• What is needed: In the answer, transcribe exactly the lines from the beginning of the material through the line holding "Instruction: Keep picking", and skip every picture.

• Available records:
BEGIN
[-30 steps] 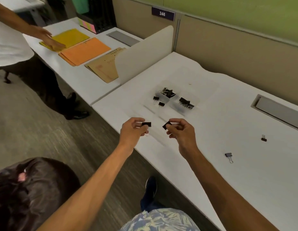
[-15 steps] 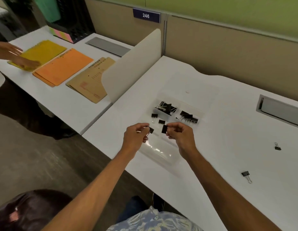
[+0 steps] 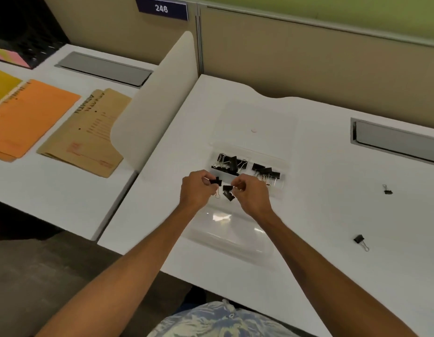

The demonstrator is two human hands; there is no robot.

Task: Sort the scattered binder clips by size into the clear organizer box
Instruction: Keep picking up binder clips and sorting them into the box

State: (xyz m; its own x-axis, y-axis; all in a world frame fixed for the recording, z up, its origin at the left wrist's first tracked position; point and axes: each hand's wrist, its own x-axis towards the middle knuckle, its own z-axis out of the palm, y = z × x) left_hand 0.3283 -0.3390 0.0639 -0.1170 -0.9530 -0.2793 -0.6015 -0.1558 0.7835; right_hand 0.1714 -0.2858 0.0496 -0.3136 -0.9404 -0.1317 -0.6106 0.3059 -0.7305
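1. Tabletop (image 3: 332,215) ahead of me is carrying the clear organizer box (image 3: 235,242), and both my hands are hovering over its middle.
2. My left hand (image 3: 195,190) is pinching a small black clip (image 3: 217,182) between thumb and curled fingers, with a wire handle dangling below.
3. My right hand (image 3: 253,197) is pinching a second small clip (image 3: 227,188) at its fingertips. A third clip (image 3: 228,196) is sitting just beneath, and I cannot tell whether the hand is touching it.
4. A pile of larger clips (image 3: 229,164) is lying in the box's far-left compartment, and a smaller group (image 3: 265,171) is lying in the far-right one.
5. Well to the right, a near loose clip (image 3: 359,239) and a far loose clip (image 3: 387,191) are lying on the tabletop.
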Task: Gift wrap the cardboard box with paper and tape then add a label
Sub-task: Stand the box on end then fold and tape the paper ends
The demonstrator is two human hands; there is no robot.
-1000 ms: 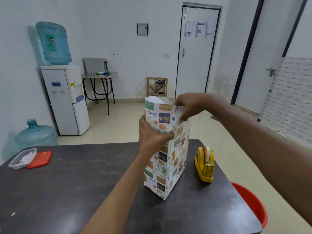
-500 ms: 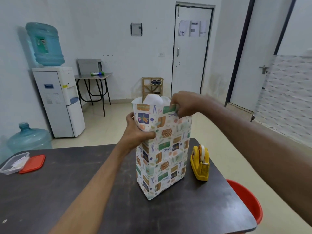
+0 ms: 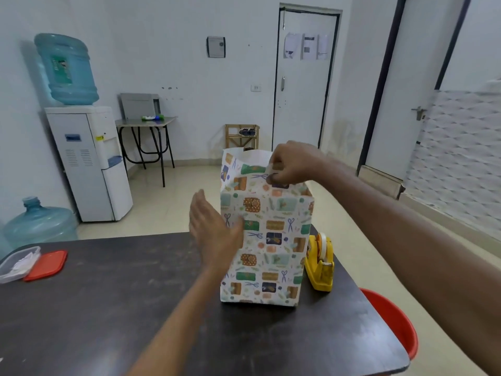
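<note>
The box wrapped in patterned gift paper (image 3: 267,248) stands upright on the dark table (image 3: 108,308), its top end of paper still standing open with white inside showing. My right hand (image 3: 294,165) pinches the paper's upper edge at the top right. My left hand (image 3: 214,232) is flat with straight fingers against the box's left side. A yellow tape dispenser (image 3: 321,263) stands just right of the box.
A clear container (image 3: 16,264) and its red lid (image 3: 46,265) lie at the table's left edge. A red bucket (image 3: 393,318) sits on the floor past the right edge. A water dispenser (image 3: 89,164) and a spare bottle (image 3: 38,223) stand at the left wall.
The box has been turned so a broad face points toward me. My left hand let go of its grip and now lies flat at the side. My right hand kept hold of the top edge.
</note>
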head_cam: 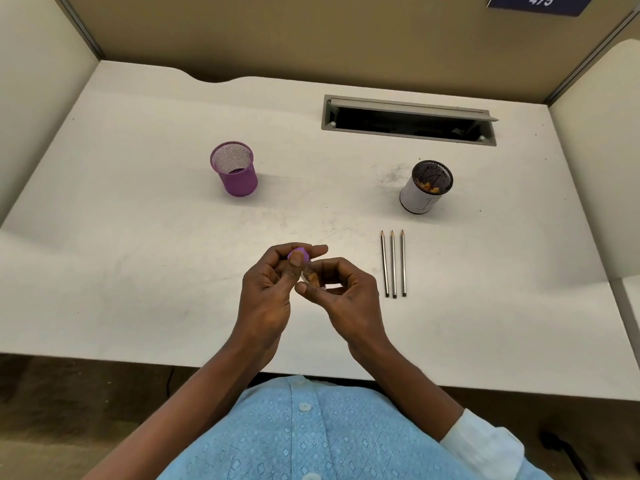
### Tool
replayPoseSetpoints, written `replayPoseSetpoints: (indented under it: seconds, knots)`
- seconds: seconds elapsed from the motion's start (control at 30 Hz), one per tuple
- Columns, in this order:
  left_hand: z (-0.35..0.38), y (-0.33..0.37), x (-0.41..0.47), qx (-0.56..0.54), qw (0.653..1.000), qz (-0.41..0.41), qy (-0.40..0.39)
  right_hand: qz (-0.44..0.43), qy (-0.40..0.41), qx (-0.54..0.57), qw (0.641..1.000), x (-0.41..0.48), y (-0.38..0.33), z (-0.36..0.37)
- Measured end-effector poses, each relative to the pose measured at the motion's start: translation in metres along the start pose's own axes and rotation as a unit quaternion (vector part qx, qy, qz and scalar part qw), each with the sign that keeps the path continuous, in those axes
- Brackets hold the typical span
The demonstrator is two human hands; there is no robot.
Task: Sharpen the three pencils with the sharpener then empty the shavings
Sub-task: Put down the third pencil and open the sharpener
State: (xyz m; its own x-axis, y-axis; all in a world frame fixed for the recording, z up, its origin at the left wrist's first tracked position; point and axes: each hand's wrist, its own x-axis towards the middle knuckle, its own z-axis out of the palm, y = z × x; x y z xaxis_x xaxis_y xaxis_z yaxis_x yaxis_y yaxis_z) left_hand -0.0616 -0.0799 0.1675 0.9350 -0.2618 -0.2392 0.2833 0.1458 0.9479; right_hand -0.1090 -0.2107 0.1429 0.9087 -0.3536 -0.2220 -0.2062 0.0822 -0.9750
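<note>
- Over the desk, left hand pinches the purple sharpener.
- Right hand curls round its clear cup of shavings.
- Pencils lie beside.

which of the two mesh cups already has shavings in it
The black cup with the white wrap, far right: orange shavings show inside it. The purple cup shows none.
</note>
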Motion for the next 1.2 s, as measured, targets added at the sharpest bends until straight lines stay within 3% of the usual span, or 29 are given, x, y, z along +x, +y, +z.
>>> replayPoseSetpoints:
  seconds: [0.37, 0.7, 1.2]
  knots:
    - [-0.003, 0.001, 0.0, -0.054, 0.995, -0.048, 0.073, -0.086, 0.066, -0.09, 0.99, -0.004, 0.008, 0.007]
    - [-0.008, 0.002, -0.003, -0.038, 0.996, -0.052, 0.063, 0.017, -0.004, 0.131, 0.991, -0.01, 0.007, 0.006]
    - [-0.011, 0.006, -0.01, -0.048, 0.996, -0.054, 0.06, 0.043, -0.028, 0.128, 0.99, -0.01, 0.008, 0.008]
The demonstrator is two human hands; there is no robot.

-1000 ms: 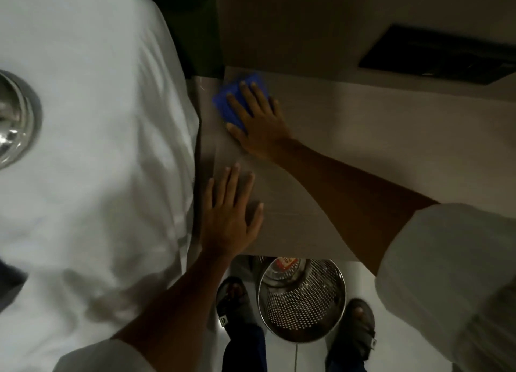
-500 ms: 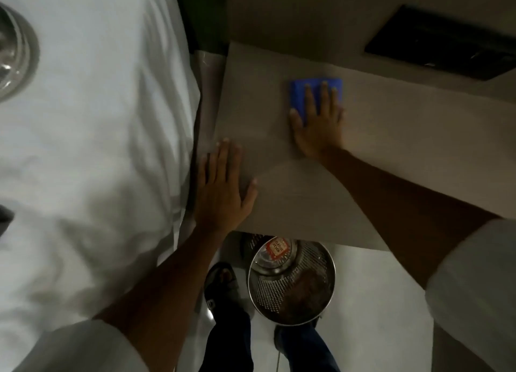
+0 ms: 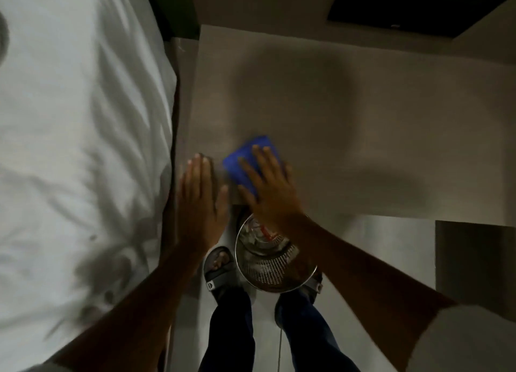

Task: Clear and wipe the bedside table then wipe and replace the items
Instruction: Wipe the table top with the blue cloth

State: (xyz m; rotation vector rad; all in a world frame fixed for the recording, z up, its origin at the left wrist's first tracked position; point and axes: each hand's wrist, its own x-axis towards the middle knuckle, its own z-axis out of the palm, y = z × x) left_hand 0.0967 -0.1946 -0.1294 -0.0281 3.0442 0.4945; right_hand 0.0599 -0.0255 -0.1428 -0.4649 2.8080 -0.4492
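White bed sheet (image 3: 78, 148) at left; perforated metal bin (image 3: 275, 262) on floor; dark wall panel (image 3: 413, 6).

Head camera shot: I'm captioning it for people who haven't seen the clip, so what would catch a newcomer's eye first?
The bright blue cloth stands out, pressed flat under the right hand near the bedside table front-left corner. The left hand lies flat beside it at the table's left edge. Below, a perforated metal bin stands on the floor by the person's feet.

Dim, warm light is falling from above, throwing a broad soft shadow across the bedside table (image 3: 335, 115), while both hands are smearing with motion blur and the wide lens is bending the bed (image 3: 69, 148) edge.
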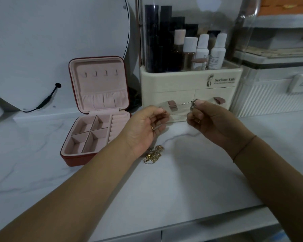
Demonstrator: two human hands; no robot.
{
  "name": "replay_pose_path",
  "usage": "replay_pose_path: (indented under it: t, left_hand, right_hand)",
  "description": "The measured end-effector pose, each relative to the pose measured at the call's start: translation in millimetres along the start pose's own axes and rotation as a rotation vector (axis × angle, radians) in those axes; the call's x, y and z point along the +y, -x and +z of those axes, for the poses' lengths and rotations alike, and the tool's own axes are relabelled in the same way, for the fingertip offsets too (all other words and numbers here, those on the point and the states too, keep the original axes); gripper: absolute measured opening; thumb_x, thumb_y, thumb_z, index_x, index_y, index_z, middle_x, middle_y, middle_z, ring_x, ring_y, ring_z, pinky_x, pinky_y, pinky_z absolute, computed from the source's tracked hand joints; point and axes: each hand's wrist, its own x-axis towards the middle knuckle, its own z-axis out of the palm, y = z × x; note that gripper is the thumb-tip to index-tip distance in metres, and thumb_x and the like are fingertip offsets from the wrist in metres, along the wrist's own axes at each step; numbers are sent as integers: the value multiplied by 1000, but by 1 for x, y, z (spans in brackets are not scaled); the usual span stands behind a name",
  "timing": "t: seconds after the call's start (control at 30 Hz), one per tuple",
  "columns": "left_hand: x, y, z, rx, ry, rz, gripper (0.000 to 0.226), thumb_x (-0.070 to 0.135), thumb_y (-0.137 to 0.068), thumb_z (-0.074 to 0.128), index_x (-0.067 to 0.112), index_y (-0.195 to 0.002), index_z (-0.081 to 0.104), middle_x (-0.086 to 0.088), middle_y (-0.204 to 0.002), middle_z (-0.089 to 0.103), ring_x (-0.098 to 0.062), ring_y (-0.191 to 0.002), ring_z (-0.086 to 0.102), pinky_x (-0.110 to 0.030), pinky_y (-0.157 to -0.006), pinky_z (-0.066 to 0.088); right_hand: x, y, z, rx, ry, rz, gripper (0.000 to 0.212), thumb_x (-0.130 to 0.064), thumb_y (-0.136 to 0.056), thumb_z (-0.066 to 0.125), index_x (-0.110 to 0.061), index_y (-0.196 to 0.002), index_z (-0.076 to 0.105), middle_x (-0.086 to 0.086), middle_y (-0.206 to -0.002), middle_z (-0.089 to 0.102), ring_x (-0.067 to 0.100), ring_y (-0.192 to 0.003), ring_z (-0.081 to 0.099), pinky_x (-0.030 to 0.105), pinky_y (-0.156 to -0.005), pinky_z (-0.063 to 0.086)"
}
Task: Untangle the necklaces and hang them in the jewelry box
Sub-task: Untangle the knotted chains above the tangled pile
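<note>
A thin silver necklace is stretched in the air between my two hands, above the white marble counter. My left hand pinches one end of its chain. My right hand pinches the other end, where a small pendant hangs near the fingertips. A tangled heap of gold necklaces lies on the counter just below my left wrist. The red jewelry box stands open at the left, with pink lining, several hooks in its upright lid and divided compartments in its base. Nothing hangs from the hooks.
A cream cosmetics organiser with bottles and two drawers stands right behind my hands. A clear ribbed container is at the right. A round mirror with a black cable leans at the back left. The counter's front edge runs below my forearms.
</note>
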Motion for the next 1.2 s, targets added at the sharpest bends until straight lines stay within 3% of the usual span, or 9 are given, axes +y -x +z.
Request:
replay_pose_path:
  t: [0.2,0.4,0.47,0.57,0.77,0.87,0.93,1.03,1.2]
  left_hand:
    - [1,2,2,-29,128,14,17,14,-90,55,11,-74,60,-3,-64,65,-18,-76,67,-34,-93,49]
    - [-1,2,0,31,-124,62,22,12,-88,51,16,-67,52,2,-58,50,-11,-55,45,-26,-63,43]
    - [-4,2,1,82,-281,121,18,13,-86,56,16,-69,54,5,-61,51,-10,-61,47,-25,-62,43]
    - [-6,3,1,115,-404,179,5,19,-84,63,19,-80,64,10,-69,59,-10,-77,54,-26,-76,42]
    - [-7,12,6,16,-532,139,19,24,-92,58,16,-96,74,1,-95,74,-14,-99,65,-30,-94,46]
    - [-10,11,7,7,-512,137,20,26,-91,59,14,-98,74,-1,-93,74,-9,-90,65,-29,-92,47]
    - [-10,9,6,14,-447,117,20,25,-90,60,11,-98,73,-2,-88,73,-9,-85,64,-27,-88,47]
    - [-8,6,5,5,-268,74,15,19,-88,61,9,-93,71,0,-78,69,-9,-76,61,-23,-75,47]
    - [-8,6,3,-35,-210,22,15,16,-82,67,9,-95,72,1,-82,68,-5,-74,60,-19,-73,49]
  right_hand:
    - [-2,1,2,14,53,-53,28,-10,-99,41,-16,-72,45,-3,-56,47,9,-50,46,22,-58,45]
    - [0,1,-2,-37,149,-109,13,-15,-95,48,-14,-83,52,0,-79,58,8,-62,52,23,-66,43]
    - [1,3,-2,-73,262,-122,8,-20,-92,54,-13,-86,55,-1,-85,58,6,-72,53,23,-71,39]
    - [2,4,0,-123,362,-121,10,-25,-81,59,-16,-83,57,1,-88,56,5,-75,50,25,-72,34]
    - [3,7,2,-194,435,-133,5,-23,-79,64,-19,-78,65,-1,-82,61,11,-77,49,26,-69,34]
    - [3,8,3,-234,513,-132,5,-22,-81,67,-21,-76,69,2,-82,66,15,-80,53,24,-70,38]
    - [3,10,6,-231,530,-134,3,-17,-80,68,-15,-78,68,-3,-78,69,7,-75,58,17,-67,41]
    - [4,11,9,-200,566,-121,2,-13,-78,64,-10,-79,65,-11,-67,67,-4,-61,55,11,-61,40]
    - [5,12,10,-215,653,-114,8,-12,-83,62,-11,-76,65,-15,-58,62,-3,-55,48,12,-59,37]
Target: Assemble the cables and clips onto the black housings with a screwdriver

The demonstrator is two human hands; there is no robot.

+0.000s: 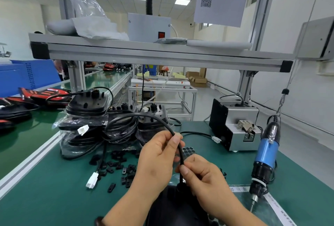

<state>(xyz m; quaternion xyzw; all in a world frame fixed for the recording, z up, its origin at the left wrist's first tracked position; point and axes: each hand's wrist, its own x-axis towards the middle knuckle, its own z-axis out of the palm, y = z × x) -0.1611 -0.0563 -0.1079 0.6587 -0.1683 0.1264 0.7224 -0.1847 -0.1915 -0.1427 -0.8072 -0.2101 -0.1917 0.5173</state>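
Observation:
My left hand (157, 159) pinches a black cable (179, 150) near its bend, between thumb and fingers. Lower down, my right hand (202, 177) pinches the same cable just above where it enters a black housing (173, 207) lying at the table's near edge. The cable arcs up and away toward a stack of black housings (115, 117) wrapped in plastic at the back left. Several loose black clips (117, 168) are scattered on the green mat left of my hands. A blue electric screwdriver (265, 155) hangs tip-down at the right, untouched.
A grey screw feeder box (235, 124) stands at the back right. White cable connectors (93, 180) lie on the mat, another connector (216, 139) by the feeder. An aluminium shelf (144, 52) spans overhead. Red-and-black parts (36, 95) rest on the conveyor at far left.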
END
• Answer below:
[-30 steps] 
[-15 steps] 
[+0 steps] 

The demonstrator is two human hands; there is no robot.

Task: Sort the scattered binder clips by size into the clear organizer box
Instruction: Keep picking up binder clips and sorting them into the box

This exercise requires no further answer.